The answer is to be an exact copy of the lines below running from the line with "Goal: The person" down to the line with "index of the", both ends included, and nothing more.

(Stored data Opens)

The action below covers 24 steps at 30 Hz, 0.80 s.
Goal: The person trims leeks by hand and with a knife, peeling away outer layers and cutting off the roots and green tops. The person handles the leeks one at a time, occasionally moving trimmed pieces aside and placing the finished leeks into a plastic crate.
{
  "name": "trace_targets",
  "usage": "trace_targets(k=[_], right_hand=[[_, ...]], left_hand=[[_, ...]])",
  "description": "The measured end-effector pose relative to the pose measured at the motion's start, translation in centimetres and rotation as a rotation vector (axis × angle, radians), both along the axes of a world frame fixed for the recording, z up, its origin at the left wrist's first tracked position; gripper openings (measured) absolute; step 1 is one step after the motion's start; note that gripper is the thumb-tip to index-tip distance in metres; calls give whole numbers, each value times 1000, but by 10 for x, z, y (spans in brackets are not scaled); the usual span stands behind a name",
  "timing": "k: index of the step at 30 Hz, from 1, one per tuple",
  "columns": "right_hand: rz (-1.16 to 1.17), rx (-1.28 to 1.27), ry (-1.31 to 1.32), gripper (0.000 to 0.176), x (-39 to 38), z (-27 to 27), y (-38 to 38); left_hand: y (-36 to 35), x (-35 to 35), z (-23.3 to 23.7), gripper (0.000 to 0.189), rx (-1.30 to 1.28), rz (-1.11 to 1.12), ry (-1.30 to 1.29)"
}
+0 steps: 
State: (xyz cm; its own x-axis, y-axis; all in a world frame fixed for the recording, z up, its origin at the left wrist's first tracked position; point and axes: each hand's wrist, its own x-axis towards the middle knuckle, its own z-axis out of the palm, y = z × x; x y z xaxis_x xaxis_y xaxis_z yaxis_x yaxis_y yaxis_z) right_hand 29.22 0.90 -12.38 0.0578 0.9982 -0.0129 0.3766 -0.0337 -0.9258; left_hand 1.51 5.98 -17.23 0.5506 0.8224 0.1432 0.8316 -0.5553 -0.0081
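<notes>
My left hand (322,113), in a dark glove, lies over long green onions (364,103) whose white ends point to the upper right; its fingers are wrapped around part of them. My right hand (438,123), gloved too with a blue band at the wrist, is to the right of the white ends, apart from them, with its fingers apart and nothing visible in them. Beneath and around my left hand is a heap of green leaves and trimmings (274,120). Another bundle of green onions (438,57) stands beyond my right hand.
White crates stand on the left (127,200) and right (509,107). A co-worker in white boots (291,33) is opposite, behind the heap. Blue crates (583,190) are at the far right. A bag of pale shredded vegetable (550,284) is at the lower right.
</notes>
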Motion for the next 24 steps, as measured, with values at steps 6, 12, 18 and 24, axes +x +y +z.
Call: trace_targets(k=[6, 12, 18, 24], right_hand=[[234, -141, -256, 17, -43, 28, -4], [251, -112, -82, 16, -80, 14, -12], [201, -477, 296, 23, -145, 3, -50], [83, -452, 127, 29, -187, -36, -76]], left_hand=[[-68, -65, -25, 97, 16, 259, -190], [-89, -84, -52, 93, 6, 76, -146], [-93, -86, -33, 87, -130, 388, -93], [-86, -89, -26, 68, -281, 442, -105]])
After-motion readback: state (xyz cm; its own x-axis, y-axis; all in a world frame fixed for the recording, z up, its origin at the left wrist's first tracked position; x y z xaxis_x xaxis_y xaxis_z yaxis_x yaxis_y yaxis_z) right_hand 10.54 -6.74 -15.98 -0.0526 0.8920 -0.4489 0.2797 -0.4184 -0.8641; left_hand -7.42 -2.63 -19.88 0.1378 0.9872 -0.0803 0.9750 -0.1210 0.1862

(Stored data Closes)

[Exercise result]
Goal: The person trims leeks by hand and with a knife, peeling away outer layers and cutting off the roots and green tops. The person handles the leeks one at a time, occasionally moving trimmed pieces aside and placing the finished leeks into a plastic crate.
{
  "name": "trace_targets",
  "usage": "trace_targets(k=[_], right_hand=[[_, ...]], left_hand=[[_, ...]])",
  "description": "The measured end-effector pose relative to the pose measured at the motion's start, translation in centimetres and rotation as a rotation vector (axis × angle, radians), both along the axes of a world frame fixed for the recording, z up, its origin at the left wrist's first tracked position; gripper openings (measured) absolute; step 1 is one step after the motion's start; note that gripper is the thumb-tip to index-tip distance in metres; calls give whole numbers, each value times 1000, but by 10 for x, z, y (spans in brackets are not scaled); the usual span stands behind a name",
  "timing": "k: index of the step at 30 Hz, from 1, one per tuple",

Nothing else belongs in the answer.